** About this task **
Sort through the entries below and pull out lines containing the word "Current".

(Stored entries)
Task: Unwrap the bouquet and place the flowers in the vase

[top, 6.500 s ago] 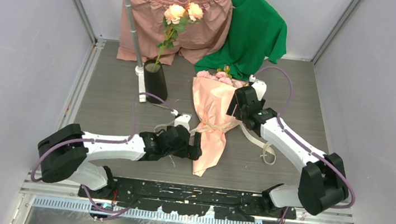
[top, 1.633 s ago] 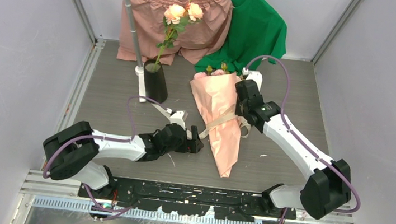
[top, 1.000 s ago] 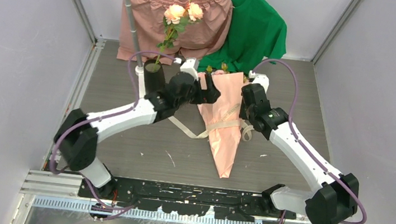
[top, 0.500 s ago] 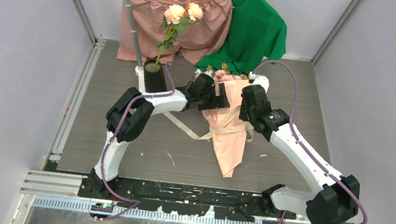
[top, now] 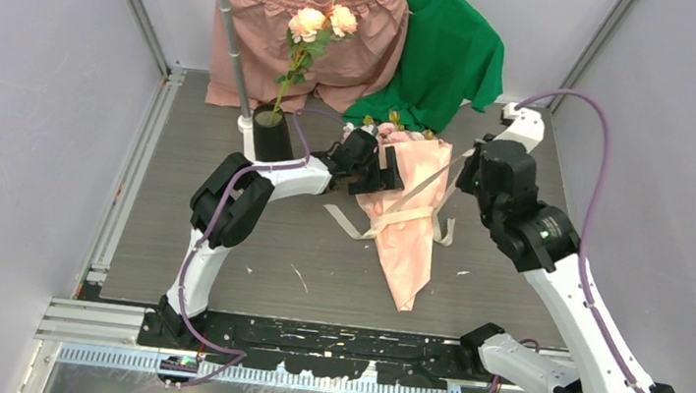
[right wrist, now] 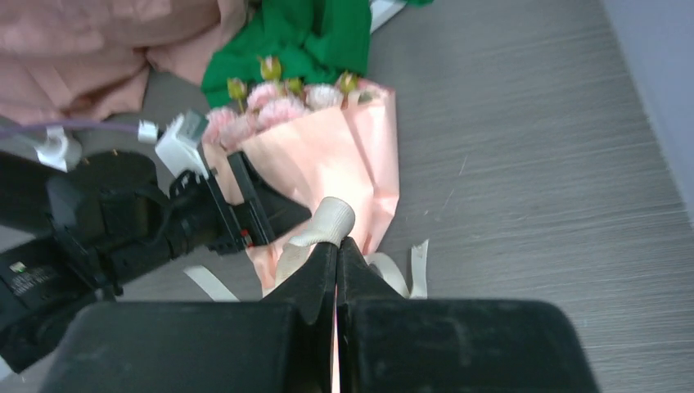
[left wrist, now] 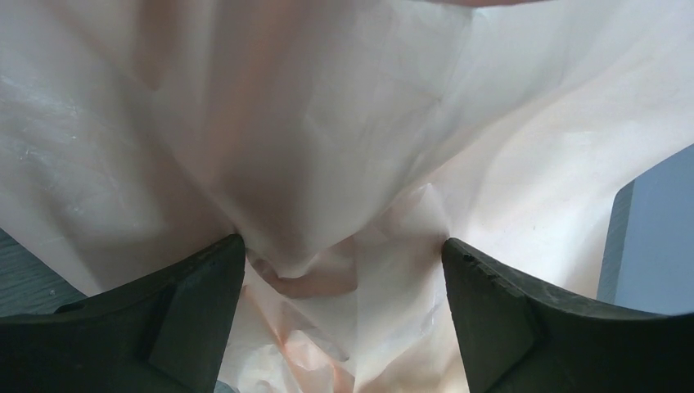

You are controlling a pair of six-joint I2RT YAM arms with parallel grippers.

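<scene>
The bouquet [top: 412, 209] lies on the table, a salmon-pink paper cone with its tip toward the arms [right wrist: 335, 160]. The flowers [top: 393, 134], pink roses, show at its wide far end [right wrist: 282, 106]. My left gripper [top: 388, 171] is open at the cone's upper left, with pink paper [left wrist: 344, 164] bulging between its fingers [left wrist: 188, 311]. My right gripper [right wrist: 336, 243], raised to the right of the cone, is shut on the cream ribbon [right wrist: 331, 219]. That ribbon [top: 430, 178] runs taut up from the wrap. The black vase [top: 271, 138] stands left of the left gripper.
Peach-cream roses [top: 322, 22] stand in the vase. Behind hang pink shorts [top: 341, 47] and a green T-shirt [top: 449, 55]. A grey pole [top: 229, 35] on a white base stands beside the vase. Loose ribbon ends [top: 346, 221] lie on the table. Walls close in left and right.
My right arm has risen and swung right, drawing the ribbon taut away from the bouquet. The left gripper came across to the cone's upper left and has stayed there, open.
</scene>
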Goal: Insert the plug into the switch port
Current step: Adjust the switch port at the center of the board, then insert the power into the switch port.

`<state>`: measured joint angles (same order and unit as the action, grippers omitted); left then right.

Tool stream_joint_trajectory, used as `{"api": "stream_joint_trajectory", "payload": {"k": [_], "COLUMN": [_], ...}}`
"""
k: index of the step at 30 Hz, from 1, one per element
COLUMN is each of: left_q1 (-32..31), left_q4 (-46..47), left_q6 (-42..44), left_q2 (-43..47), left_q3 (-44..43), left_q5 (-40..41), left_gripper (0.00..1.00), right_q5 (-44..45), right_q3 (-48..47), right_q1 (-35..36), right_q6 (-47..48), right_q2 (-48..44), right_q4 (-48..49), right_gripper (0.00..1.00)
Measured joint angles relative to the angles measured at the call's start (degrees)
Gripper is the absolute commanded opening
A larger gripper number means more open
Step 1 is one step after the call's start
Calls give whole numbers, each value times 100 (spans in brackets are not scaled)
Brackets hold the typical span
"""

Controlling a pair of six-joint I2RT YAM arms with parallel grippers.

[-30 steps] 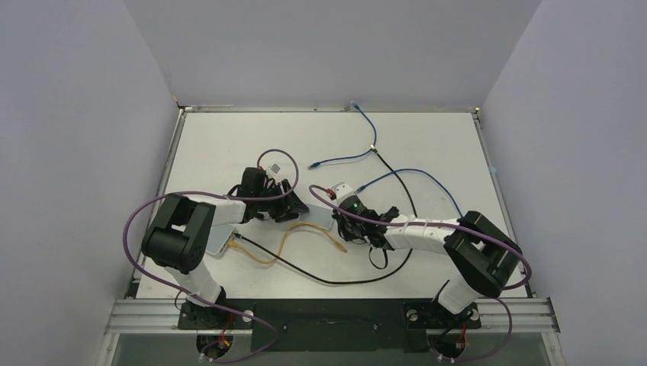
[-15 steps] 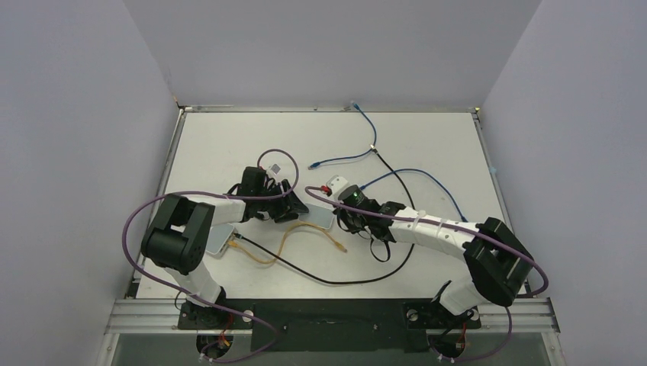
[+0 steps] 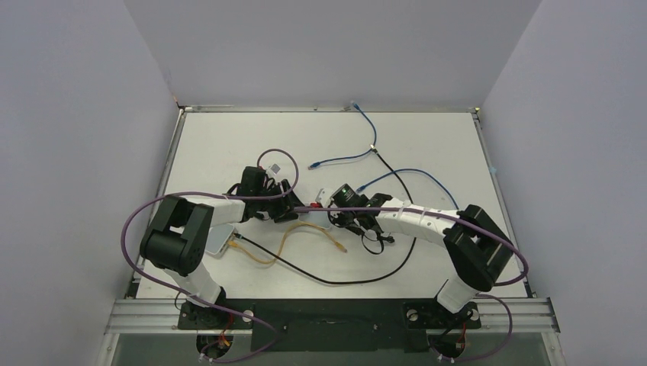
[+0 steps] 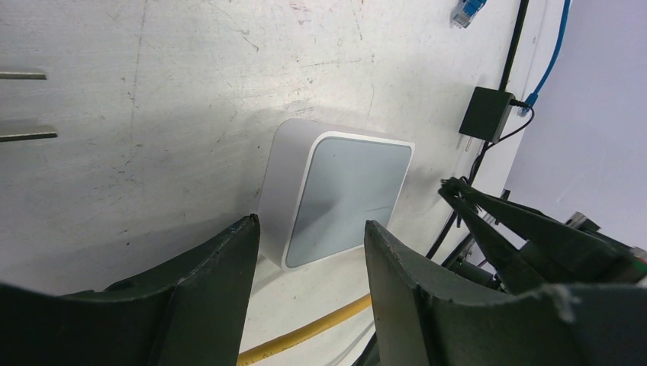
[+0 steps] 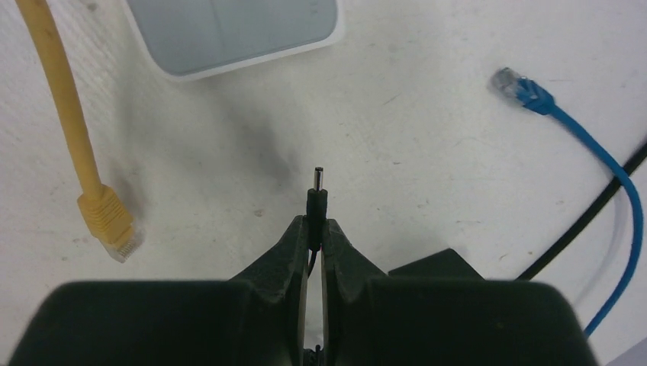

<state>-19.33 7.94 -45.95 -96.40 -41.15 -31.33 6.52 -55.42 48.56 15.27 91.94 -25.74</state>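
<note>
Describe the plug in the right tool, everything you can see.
The small black barrel plug has a plastic-looking sleeve and a thin silvery metal tip. The right tool is shut on the sleeve, tip sticking out ahead, pointing towards the flat white box with a pale grey face but not touching it. Its thin black lead runs back between the jaws.

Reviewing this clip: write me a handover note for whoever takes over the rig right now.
Right gripper: shut on the black plug, tip aimed at the white box, a gap short of it.
Left gripper: jaws apart either side of the box's near end; contact unclear.
Done: plug gripped.
Left: find the port, not visible here, and insert.
</note>
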Motion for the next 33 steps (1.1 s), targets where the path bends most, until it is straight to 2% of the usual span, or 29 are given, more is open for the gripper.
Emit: {"api": "stream_joint_trajectory", "payload": {"k": [13,33], "left_q1": [0,0], "left_q4": [-9,-9], "left_q6": [20,44], "left_q2": [13,13], "left_q3": [0,0], "left_q5": [-7,-42], "left_gripper": [50,51], "right_q5": [-1005,-1349], "right_q3": [-444,-855], "right_q1": [-133,-240], "right_q6": [472,514], "right_q2": [636,1008], "right_q4": [-195,-164], "right_gripper": [0,0]}}
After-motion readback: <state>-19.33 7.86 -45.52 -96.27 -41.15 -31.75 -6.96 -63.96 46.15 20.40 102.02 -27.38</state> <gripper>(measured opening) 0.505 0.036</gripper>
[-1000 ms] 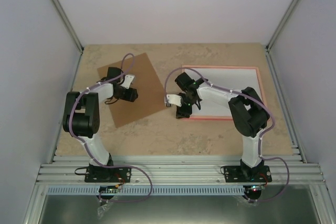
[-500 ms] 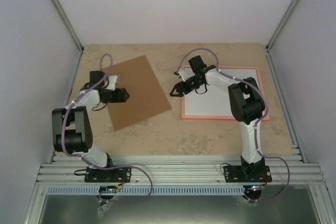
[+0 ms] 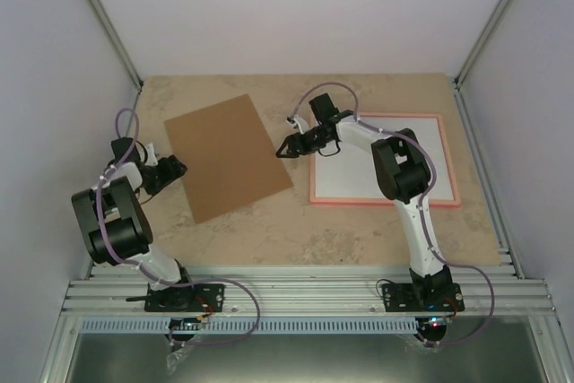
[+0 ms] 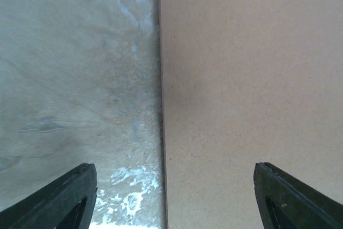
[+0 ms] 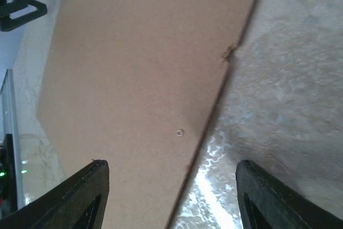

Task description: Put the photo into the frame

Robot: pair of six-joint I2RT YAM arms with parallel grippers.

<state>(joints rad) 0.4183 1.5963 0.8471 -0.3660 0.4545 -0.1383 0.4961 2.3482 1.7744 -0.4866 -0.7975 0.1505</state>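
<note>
The pink frame [image 3: 359, 203] lies flat on the worktop [image 3: 359, 248], just behind the right claw [image 3: 285, 150], which points away from it. A white sheet [image 3: 421, 159] fills the frame; from here I cannot tell whether that is the photo's plain back, and no sunset print shows anywhere.

The right claw hangs spread over the near-right edge of a brown board [image 3: 229, 154], pinching nothing. In the right wrist view the board [image 5: 134, 79] passes under the claw [image 5: 171, 186], with a small chip on its edge and a tiny ring mark on its face.

Across the board, the left claw [image 3: 177, 167] is low at the opposite edge, its fingers wide apart and holding nothing. In its own camera that edge of the board [image 4: 252, 79] runs straight up between the spread claw [image 4: 174, 197], with bare worktop on the other side.
</note>
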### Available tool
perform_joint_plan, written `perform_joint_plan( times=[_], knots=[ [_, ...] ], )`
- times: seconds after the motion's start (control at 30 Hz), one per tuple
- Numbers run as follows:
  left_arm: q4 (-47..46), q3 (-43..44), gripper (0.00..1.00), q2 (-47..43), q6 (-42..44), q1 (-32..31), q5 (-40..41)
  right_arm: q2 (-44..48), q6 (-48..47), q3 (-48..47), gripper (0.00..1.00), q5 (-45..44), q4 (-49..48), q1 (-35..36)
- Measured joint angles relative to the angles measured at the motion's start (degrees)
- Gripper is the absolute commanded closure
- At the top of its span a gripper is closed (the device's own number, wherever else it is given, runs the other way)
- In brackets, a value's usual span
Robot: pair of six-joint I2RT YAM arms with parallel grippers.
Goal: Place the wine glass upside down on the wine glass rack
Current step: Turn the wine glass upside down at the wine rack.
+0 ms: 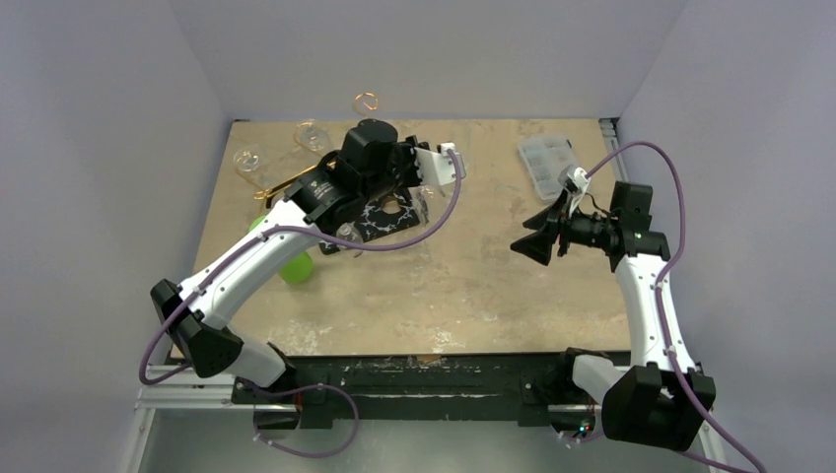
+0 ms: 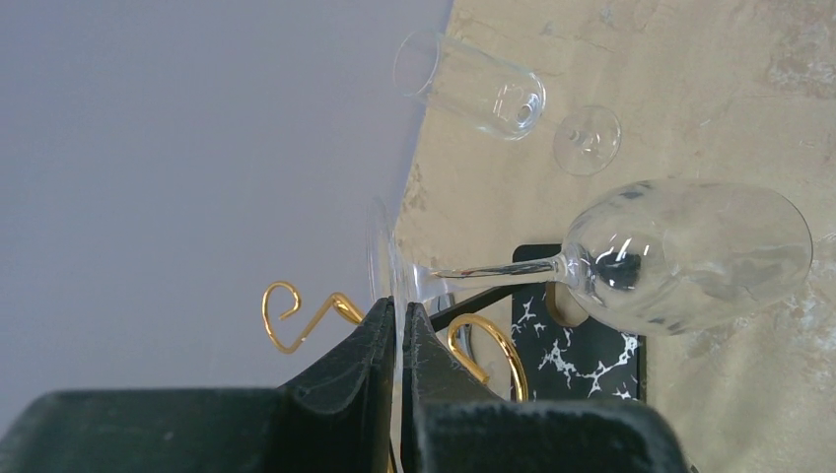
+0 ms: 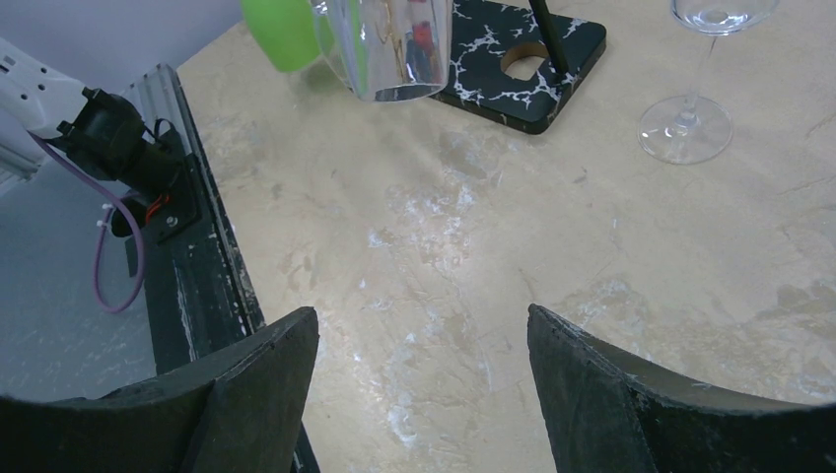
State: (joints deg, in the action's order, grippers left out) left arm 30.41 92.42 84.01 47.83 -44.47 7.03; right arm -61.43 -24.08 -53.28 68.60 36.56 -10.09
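In the left wrist view my left gripper [image 2: 399, 307] is shut on the thin round foot of a clear wine glass [image 2: 690, 256]. Its stem runs away from the fingers to the bowl, which hangs over the black white-veined board [image 2: 577, 345]. Gold scroll loops of the wine glass rack [image 2: 296, 315] curl just beside and behind the fingers. From above, one gold rack loop [image 1: 367, 100] shows against the back wall, and the left wrist hides the fingers. My right gripper [image 1: 532, 244] hovers open and empty over the table's right half, apart from the glass [image 3: 389, 44].
Two more wine glasses [image 1: 246, 160] [image 1: 311, 133] stand at the back left; one [image 3: 690, 118] is upright near the board [image 3: 522, 49]. A green object [image 1: 294, 266] lies under the left arm. A clear plastic box [image 1: 545, 158] sits at the back right.
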Motion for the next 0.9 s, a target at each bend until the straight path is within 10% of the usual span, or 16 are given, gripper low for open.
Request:
perform_joint_plan(
  times=[0.9],
  knots=[
    [-4.0,-0.7,1.0,2.4,0.5,2.4,1.0,0.1,-0.5,0.0,0.24,0.6,0.3,0.0]
  ],
)
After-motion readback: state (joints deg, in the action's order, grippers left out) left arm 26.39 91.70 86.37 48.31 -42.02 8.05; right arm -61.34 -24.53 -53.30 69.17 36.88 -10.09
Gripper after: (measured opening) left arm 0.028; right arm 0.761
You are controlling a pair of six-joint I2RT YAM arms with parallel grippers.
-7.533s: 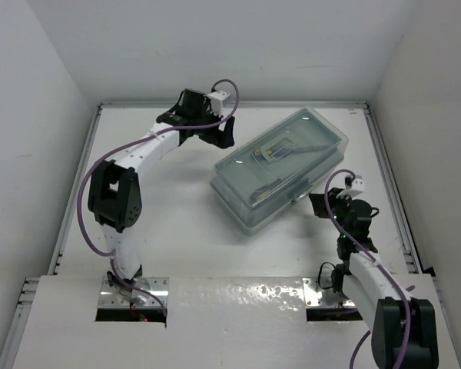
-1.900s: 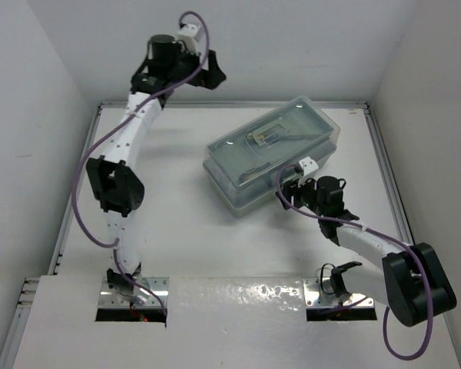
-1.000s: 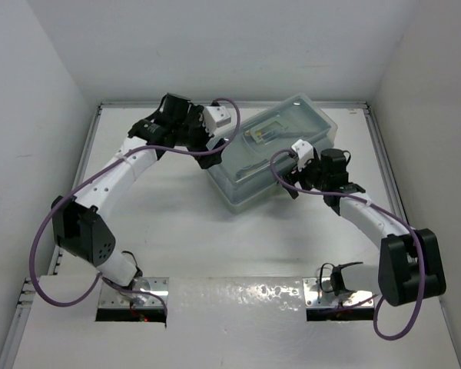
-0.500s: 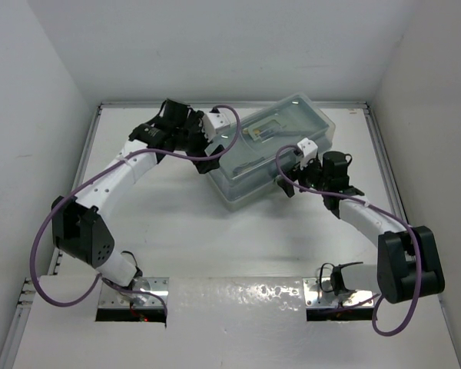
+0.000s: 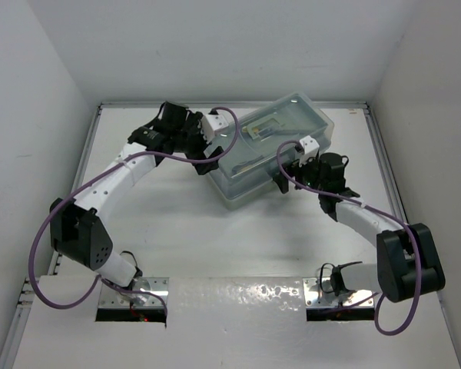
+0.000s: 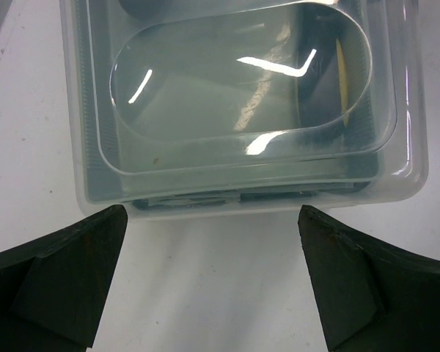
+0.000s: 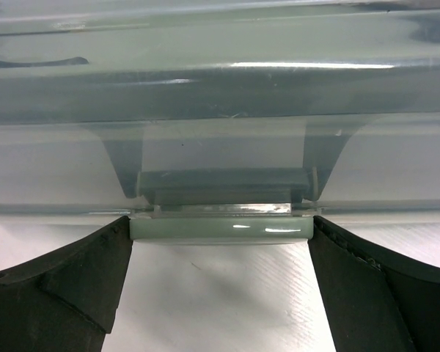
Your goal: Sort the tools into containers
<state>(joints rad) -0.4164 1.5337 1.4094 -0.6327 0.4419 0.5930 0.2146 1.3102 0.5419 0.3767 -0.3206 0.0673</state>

** Response **
Current step: Adjust the switch port at the center of the board, then insert the power into the switch port.
Current step: Turn the wine glass upside down at the wine rack.

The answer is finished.